In [1]:
from keras.models import Sequential, load_model
from keras.layers import Dense, Activation, LSTM, Conv1D, MaxPooling1D, UpSampling1D, Flatten, Reshape, ZeroPadding1D, Cropping1D
from keras.callbacks import EarlyStopping, ModelCheckpoint
import numpy as np
import matplotlib.pyplot as plt
from tensorflow.python.keras import backend as K
import gc
import tensorflow as tf
import random
from sklearn import preprocessing
import pickle


from tensorflow.python.client import device_lib
print(device_lib.list_local_devices())


Using TensorFlow backend.


[name: "/device:CPU:0"
device_type: "CPU"
memory_limit: 268435456
locality {
}
incarnation: 15424352845930569892
, name: "/device:GPU:0"
device_type: "GPU"
memory_limit: 9718310882
locality {
  bus_id: 1
  links {
  }
}
incarnation: 8613941259193930723
physical_device_desc: "device: 0, name: GeForce RTX 2080 Ti, pci bus id: 0000:65:00.0, compute capability: 7.5"
]


### Load Data

In [2]:
test_data_domain = None
test_data_phase = None

with open('dataset/test_samples.pickle', 'rb') as data:
    test_samples = pickle.load(data)

with open('generatedData/3/generatedData.pickle', 'rb') as data:
    generated_data = pickle.load(data)

with open('dataset/test_set_differential/test_set_fdi.pickle', 'rb') as data:
    test_data_fdi = pickle.load(data)
    
with open('dataset/test_set_differential/test_set_tap_setting_hard.pickle', 'rb') as data:
    test_data_tap_setting = pickle.load(data)
    
with open('dataset/test_set_differential/test_set_replay_hard.pickle', 'rb') as data:
    test_data_replay = pickle.load(data)

### Data Preprocessing

In [3]:
# data separation according to window size
sequenceLen = 48 # in training
testSequenceLen = test_samples.shape[1]
testSamplesSize = test_samples.shape[0]
dimensionsCount = 6

testSetSize = testSamplesSize + generated_data.shape[0]
numberOfAttackSamples = generated_data.shape[0]
attackSamplesStartIndex = testSetSize - numberOfAttackSamples

test_data = np.concatenate((test_samples, generated_data));

In [4]:
test_data.shape

(14148, 95, 6)

### Test set preparation

In [5]:
testSet = list()
for entry in test_data:
    for i in range(48):
        testSet.append(list(entry[i:i+48,:]))
testSet = np.array(testSet)
ConvTestData = np.reshape(testSet, (testSetSize*48,sequenceLen*dimensionsCount,1), order='C')
fullyConnectedTestData = np.reshape(testSet, (testSetSize*48,sequenceLen*dimensionsCount), order='C')
LSTMTestData = np.reshape(testSet, (testSetSize*48,sequenceLen,dimensionsCount), order='C')
    
test_labels = np.zeros(testSetSize)
test_labels[attackSamplesStartIndex:testSetSize] = np.ones(numberOfAttackSamples) 

### Functions
Here we defined rankedPrecision() and rankedRecal() functions which are our evaluation functions in anomaly detection.

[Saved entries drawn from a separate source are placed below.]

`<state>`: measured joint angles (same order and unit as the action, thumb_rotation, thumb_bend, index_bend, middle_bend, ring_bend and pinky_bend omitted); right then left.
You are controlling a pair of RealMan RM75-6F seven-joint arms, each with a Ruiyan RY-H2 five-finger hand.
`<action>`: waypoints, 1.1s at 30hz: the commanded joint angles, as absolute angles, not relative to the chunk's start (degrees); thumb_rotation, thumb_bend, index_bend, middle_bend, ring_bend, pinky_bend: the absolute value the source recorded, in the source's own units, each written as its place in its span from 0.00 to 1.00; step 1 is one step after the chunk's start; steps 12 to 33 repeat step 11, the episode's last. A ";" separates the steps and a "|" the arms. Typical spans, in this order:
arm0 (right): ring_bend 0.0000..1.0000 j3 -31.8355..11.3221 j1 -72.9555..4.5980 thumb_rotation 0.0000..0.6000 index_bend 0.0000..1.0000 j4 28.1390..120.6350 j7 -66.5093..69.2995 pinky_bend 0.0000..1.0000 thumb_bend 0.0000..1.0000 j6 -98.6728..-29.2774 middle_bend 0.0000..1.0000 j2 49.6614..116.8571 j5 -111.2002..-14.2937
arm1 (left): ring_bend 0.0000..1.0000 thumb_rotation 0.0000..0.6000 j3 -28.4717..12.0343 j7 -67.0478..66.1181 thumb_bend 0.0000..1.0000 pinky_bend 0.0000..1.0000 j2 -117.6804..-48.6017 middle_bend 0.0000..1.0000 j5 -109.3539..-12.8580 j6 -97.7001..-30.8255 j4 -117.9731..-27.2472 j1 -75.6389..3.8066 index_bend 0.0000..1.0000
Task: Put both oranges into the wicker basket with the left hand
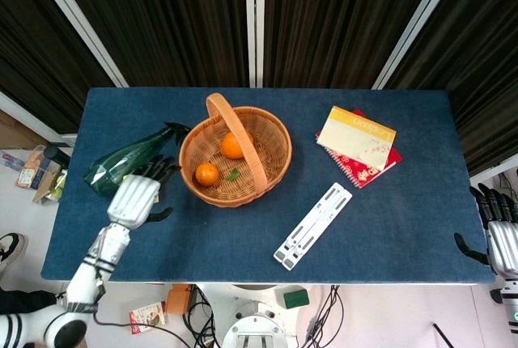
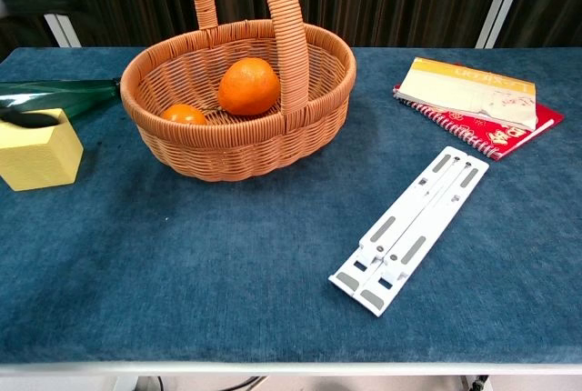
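Note:
The wicker basket (image 1: 271, 162) stands at the table's middle left, its tall handle arching over it. Both oranges lie inside: the larger orange (image 1: 232, 145) (image 2: 248, 86) towards the back, the smaller orange (image 1: 206, 173) (image 2: 185, 115) at the front left. My left hand (image 1: 136, 198) hovers outside the basket to its left, empty, with fingers spread. In the chest view only blurred dark fingertips (image 2: 32, 119) show at the left edge. My right hand (image 1: 502, 235) hangs off the table's right edge, fingers extended and holding nothing.
A green spray bottle (image 1: 121, 163) lies left of the basket, with a yellow cube (image 2: 36, 150) in front of it, under my left hand. Stacked notebooks (image 1: 358, 144) lie at the back right. A white folding stand (image 1: 312, 225) lies at the front centre.

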<state>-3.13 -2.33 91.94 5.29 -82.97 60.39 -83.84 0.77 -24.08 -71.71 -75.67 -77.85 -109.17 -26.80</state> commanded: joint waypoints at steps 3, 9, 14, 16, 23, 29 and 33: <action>0.00 -3.16 -2.11 1.00 0.00 91.91 4.77 0.00 0.31 -83.80 0.00 60.94 -84.24 | 0.08 1.00 10.45 -21.99 0.16 0.25 -69.09 0.13 -87.35 -91.66 -100.71 -12.97 0.19; 0.00 -2.87 -2.42 1.00 0.00 91.72 3.60 0.00 0.31 -83.29 0.00 61.57 -84.61 | 0.05 1.00 10.14 -18.05 0.16 0.23 -71.57 0.10 -90.94 -98.91 -93.80 -6.94 0.16; 0.00 -2.79 -2.43 1.00 0.00 91.69 3.46 0.00 0.31 -83.29 0.00 61.62 -84.74 | 0.04 1.00 9.76 -17.27 0.16 0.22 -71.62 0.09 -91.68 -99.28 -92.92 -6.48 0.16; 0.00 -2.79 -2.43 1.00 0.00 91.69 3.46 0.00 0.31 -83.29 0.00 61.62 -84.74 | 0.04 1.00 9.76 -17.27 0.16 0.22 -71.62 0.09 -91.68 -99.28 -92.92 -6.48 0.16; 0.00 -2.79 -2.43 1.00 0.00 91.69 3.46 0.00 0.31 -83.29 0.00 61.62 -84.74 | 0.04 1.00 9.76 -17.27 0.16 0.22 -71.62 0.09 -91.68 -99.28 -92.92 -6.48 0.16; 0.00 -2.79 -2.43 1.00 0.00 91.69 3.46 0.00 0.31 -83.29 0.00 61.62 -84.74 | 0.04 1.00 9.76 -17.27 0.16 0.22 -71.62 0.09 -91.68 -99.28 -92.92 -6.48 0.16; 0.00 -2.79 -2.43 1.00 0.00 91.69 3.46 0.00 0.31 -83.29 0.00 61.62 -84.74 | 0.04 1.00 9.76 -17.27 0.16 0.22 -71.62 0.09 -91.68 -99.28 -92.92 -6.48 0.16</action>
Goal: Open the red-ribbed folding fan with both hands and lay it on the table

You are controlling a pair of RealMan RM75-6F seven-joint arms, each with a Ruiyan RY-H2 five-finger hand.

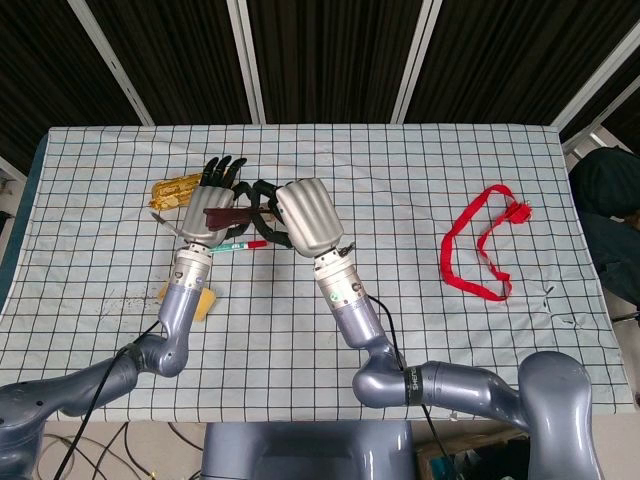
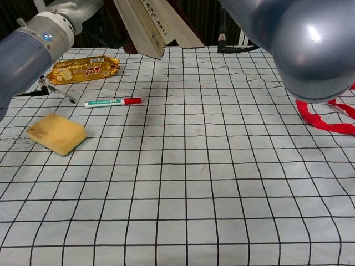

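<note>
The folding fan (image 1: 232, 215) is held above the table, and its dark red rib shows between my two hands. In the chest view its cream folds (image 2: 152, 25) hang partly spread at the top edge. My right hand (image 1: 308, 215) grips the fan's right end, fingers curled around it. My left hand (image 1: 208, 208) has come up against the fan's left end with its dark fingers (image 1: 223, 170) stretched out and apart. The rib crosses in front of that hand, and I cannot tell whether they touch.
On the checked cloth (image 2: 222, 183) lie a gold snack packet (image 2: 84, 68), a small pen (image 2: 62, 95), a red-capped marker (image 2: 112, 102) and a yellow sponge (image 2: 56, 133). A red ribbon (image 1: 478, 240) lies at the right. My left forearm (image 2: 33, 50) crosses the chest view's upper left.
</note>
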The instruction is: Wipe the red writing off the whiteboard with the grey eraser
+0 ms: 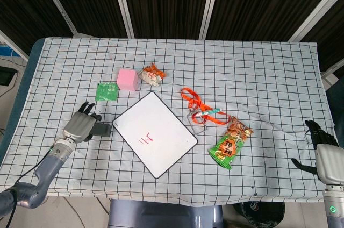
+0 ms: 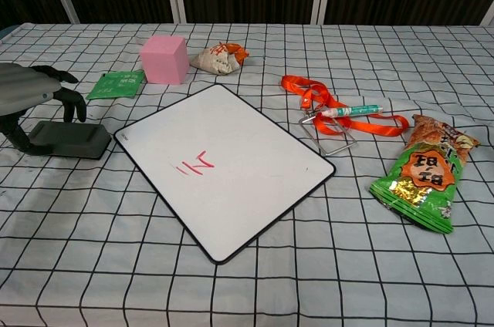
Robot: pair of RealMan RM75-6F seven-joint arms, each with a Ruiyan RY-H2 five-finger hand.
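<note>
The whiteboard (image 1: 161, 131) (image 2: 231, 150) lies tilted at the table's middle, with short red writing (image 1: 146, 139) (image 2: 194, 163) near its lower left. The grey eraser (image 1: 102, 130) (image 2: 73, 140) lies flat just left of the board. My left hand (image 1: 79, 125) (image 2: 29, 89) hovers over the eraser's left end. Its thumb reaches down beside that end and its fingers (image 2: 73, 103) curve above the eraser without gripping it. My right hand (image 1: 324, 151) rests off the table's right edge, holding nothing, fingers apart; the chest view does not show it.
Behind the board stand a pink cube (image 1: 127, 79) (image 2: 164, 58), a green sachet (image 1: 106, 91) (image 2: 116, 84) and a crumpled snack wrapper (image 1: 152, 75) (image 2: 218, 58). An orange lanyard with a pen (image 1: 203, 111) (image 2: 340, 109) and a green snack bag (image 1: 231, 143) (image 2: 423, 173) lie to the right.
</note>
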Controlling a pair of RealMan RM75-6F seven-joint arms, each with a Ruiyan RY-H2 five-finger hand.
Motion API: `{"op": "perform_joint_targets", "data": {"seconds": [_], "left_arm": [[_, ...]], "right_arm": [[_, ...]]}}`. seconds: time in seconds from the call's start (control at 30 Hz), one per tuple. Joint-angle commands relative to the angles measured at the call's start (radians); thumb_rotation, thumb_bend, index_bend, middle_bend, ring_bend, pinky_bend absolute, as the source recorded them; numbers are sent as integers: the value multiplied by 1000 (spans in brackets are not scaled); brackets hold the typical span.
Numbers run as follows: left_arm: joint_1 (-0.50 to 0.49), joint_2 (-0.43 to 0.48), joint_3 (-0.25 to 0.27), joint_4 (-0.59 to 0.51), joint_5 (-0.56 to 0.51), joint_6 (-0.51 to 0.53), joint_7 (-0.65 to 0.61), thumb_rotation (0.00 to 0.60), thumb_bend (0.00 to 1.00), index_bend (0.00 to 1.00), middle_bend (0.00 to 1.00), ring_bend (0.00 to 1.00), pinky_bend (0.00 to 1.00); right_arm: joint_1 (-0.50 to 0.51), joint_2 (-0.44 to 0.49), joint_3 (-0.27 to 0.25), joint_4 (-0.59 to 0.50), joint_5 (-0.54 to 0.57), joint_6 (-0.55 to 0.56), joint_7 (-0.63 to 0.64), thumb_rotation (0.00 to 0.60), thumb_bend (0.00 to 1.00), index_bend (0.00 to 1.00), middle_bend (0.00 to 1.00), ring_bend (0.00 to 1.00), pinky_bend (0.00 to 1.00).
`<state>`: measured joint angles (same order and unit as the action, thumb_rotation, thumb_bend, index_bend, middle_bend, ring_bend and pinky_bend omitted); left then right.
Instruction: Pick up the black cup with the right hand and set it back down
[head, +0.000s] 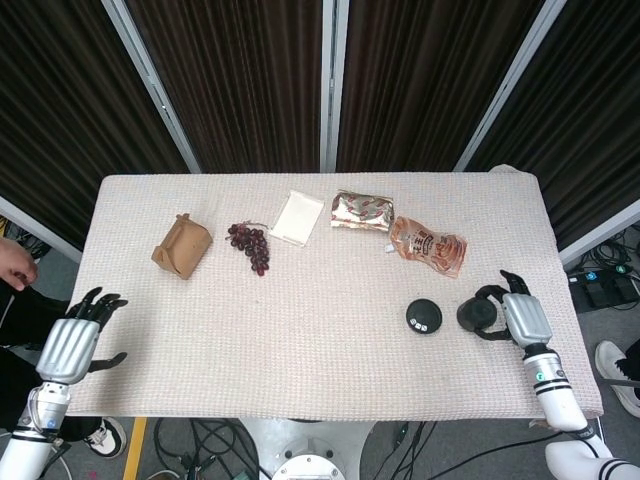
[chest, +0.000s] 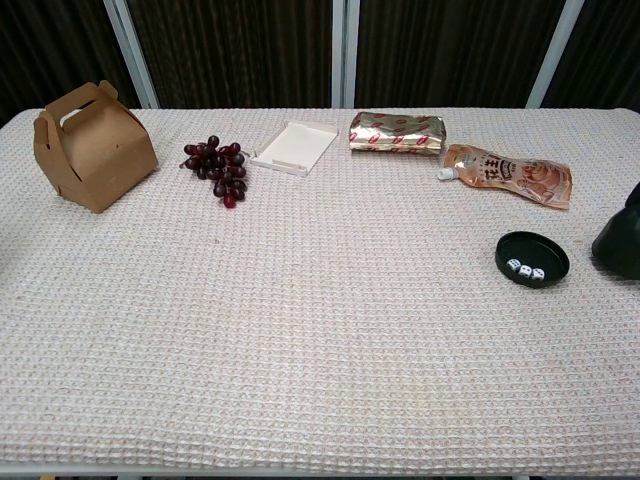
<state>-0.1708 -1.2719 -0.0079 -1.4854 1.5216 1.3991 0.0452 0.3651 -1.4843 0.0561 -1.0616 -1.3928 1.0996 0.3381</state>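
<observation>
In the chest view the black cup (chest: 622, 243) is cut by the right edge of the picture, just right of the black tray (chest: 532, 258), so only its left part shows, and the right hand holding it is outside this view. The pips on the small dice (chest: 525, 269) inside the tray are too small to read. In the head view the left hand (head: 70, 345) shows, but its arm is cut by the bottom edge.
</observation>
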Motion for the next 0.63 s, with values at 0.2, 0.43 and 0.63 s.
{"op": "perform_joint_targets", "data": {"seconds": [0.2,0.43,0.63], "left_arm": [[0,3,-6,-4,1,8,-6,600,21,230,166,76,267],[-1,14,-13,-16,-5,11,-7,600,21,230,166,76,267],[-3,22,-17,-27,-6,14,-5,600,21,231,167,76,267]], "right_arm": [[-8,74,10,-96,-35,57,0,600,0,76,43,0,0],[-51,152,12,-240,-113,225,-130,600,0,70,49,0,0],[-100,205,7,-390,-129,317,-316,600,0,31,42,0,0]]}}
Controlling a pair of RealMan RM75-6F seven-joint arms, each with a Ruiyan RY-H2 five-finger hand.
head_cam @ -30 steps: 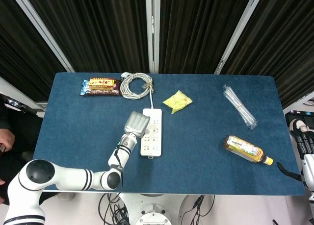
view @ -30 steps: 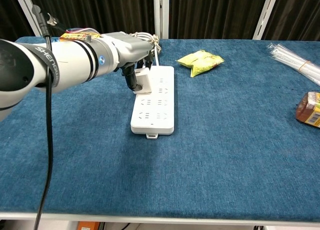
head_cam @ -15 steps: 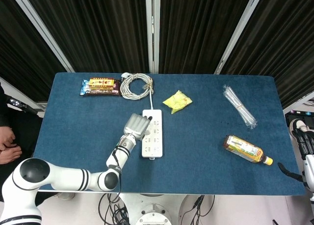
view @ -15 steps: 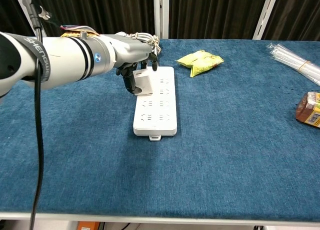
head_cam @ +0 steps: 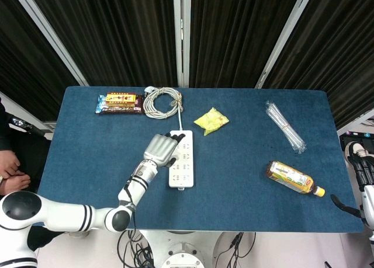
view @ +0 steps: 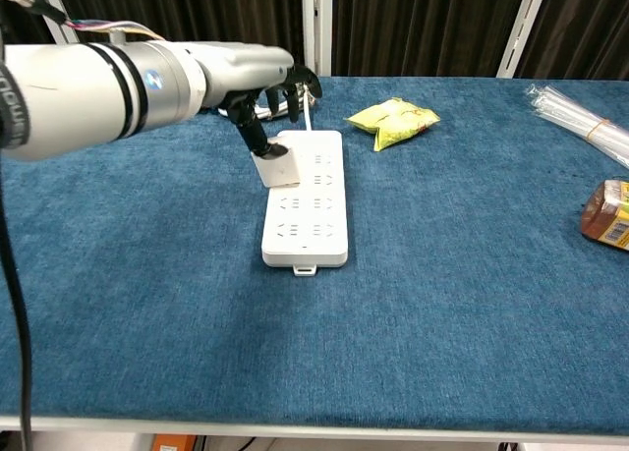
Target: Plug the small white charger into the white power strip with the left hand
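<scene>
Blue felt covers the bench (head_cam: 87, 157), wide, dark curtains behind it. Left arm comes in from the near left corner; left hand (view: 257, 87) sits over the far left part of the white power strip (view: 307, 200). Strip lies lengthwise mid-bench, its cable running to a coiled white cord (head_cam: 162, 100) at the far edge.

Small white charger (view: 274, 166) stands on the strip's left socket column, leaning a little. Fingers (view: 246, 127) reach down to its top and appear to pinch it; the far side of the hold is hidden.

Judgement: insertion step, charger probably not fully seated. To do it well, square the charger upright over the socket and press straight down, so the loose strip does not slide or tip.

Around: snack bar (head_cam: 120, 103) far left, yellow packet (head_cam: 211, 120) just right of the strip's far end, clear wrapped sticks (head_cam: 284, 126) and a bottle (head_cam: 294, 178) lying well to the right. None obstructs. Right hand (head_cam: 363, 169) hangs off the bench's right end, holding nothing visible.
</scene>
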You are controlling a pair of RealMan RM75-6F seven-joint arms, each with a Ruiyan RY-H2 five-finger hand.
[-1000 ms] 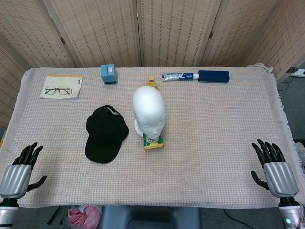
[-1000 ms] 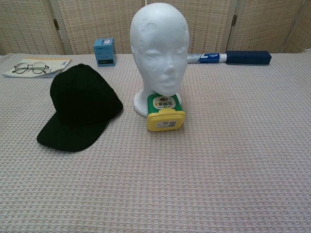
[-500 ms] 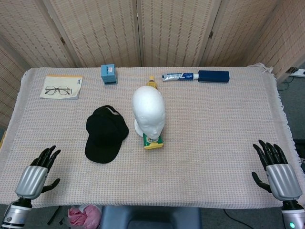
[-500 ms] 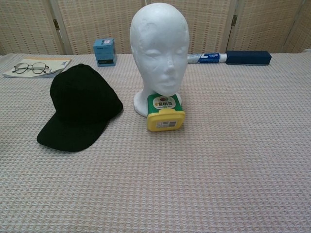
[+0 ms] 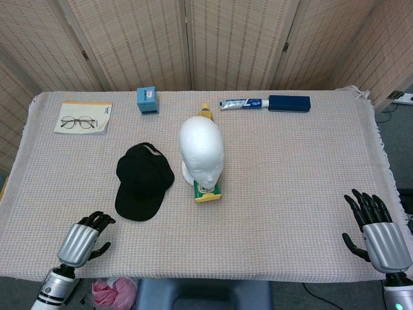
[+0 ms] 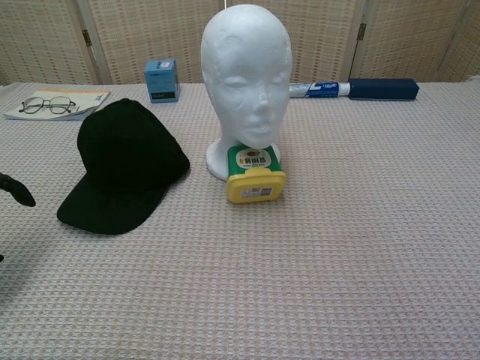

The overall idea here is that, we first sort the samples loss from highest to lowest. Then, calculate precision and recall in top-K samples using definitions below:<br>
<p style="text-align:center">
$Precision=\frac{True Positive}{True Positive + False Positive}$<br/><br/>
$Recall=\frac{True Positive}{True Positive + False Negative}$<br/><br/>
</p>
As we know the number of anomalies in our test set, we pick K to be that number.

In [6]:
def rankedPrecision(mse_labels):
    sorted_mse_label = mse_label[mse_label[:,0].argsort()[::-1]]
    totalNumberOfAnomalies = sum(sorted_mse_label[:,1] == 1)
    TP = sum(sorted_mse_label[0:totalNumberOfAnomalies,1] == 1)
    FP = sum(sorted_mse_label[0:totalNumberOfAnomalies,1] == 0)
    TN = sum(sorted_mse_label[totalNumberOfAnomalies:,1] == 0)
    FN = sum(sorted_mse_label[totalNumberOfAnomalies:,1] == 1)
    precision = TP/(TP+FP)
    return precision
    
    
def rankedRecall(mse_labels):
    sorted_mse_label = mse_label[mse_label[:,0].argsort()[::-1]]
    totalNumberOfAnomalies = sum(sorted_mse_label[:,1] == 1)
    TP = sum(sorted_mse_label[0:totalNumberOfAnomalies,1] == 1)
    FP = sum(sorted_mse_label[0:totalNumberOfAnomalies,1] == 0)
    TN = sum(sorted_mse_label[totalNumberOfAnomalies:,1] == 0)
    FN = sum(sorted_mse_label[totalNumberOfAnomalies:,1] == 1)
    recall = TP/(TP+FN)
    return recall

# show_curve() is for plotting training and validation losses
def show_curve(history):
    plt.plot(history.history['loss'])
    plt.plot(history.history['val_loss'])
    plt.title('model loss')
    plt.ylabel('loss')
    plt.xlabel('epoch')
    plt.legend(['train', 'validation'], loc='upper left')
    plt.show()

In [7]:
def rankedPrecisionThre(mse_labels,threshold):
    sorted_mse_label = mse_label[mse_label[:,0].argsort()[::-1]]
    TP = sum((sorted_mse_label[:,1] == 1) & (sorted_mse_label[:,0] >= threshold))
    FP = sum((sorted_mse_label[:,1] == 0) & (sorted_mse_label[:,0] >= threshold))
    TN = sum((sorted_mse_label[:,1] == 0) & (sorted_mse_label[:,0] < threshold))
    FN = sum((sorted_mse_label[:,1] == 1) & (sorted_mse_label[:,0] < threshold))
    precision = TP/(TP+FP)
    return precision
    
    
def rankedRecallThre(mse_labels,threshold):
    sorted_mse_label = mse_label[mse_label[:,0].argsort()[::-1]]
    TP = sum((sorted_mse_label[:,1] == 1) & (sorted_mse_label[:,0] >= threshold))
    FP = sum((sorted_mse_label[:,1] == 0) & (sorted_mse_label[:,0] >= threshold))
    TN = sum((sorted_mse_label[:,1] == 0) & (sorted_mse_label[:,0] < threshold))
    FN = sum((sorted_mse_label[:,1] == 1) & (sorted_mse_label[:,0] < threshold))
    recall = TP/(TP+FN)
    return recall

### 1-D Convolutional Network Final evaluation

In [9]:
precisions = []
recalls = []
model = load_model('models_differential/conv.h5')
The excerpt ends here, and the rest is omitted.